Immune deficiency of how bad, hypocalcemia (which may lead to seizures) and hypoparathyroidism are some of the leading features of DiGeorge in children, (although not of  Shprintzen syndrome which is characterized more by cleft palate and speech difficulties).  Immune deficiency is usually not the most common anomalies in VCFS, but the problem is usually the hardest to deal with for the effected person and their families.

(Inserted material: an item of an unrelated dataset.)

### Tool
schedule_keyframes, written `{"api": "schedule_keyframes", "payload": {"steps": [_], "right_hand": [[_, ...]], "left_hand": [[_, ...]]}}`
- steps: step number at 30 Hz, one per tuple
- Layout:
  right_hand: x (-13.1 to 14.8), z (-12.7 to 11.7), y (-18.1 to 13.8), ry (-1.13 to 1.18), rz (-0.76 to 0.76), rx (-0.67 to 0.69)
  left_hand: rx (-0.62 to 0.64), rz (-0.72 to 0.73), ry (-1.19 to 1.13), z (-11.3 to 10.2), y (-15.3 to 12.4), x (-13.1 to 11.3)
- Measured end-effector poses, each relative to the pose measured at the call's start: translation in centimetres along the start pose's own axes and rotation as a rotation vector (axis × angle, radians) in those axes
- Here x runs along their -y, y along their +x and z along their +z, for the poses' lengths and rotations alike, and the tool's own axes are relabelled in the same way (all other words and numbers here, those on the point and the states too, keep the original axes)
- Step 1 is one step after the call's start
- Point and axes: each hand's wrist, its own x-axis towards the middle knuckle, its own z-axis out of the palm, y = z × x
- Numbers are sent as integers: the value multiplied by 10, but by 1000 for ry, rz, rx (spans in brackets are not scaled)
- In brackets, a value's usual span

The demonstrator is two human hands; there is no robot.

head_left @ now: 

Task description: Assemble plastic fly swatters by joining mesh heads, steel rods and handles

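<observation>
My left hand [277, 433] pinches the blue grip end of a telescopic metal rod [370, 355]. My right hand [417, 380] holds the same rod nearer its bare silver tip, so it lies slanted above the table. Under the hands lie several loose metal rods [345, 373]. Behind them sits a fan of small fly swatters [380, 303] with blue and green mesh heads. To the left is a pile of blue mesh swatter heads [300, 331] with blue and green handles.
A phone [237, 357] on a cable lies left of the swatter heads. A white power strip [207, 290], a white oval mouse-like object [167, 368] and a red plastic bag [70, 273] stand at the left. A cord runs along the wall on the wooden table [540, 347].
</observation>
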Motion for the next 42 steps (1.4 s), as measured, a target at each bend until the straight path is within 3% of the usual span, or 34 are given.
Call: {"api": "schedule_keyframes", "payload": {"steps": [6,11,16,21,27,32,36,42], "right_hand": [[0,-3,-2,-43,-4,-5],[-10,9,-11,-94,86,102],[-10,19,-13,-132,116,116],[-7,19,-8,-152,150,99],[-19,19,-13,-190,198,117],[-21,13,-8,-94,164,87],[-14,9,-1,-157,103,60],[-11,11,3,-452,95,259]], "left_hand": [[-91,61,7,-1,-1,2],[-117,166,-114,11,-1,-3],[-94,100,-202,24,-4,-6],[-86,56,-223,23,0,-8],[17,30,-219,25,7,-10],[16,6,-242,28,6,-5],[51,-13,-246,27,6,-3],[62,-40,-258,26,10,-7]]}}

The disorder in children is usually found  by identifying birth defects characteristic of complete DiGeorge, including heart defects, low levels of calcium, from the result of the missing parathyroid gland, esophageal abnormilities and facial defects such as low-set ears, wide-set eyes and a tiny jaw.  DiGeorge syndrome causes migration defects of  neural crest -derived tissues, particularly affecting development of the third and fourth  Branchial pouches. All of the SCID abnormalities lead to low T cells and many types of SCID are in common with impaired production of T cells. For more info you can check out the mayo-clinic. I also have another post on symptoms.  Keeping your house clean of dirt and mildew helps to stay healthy also.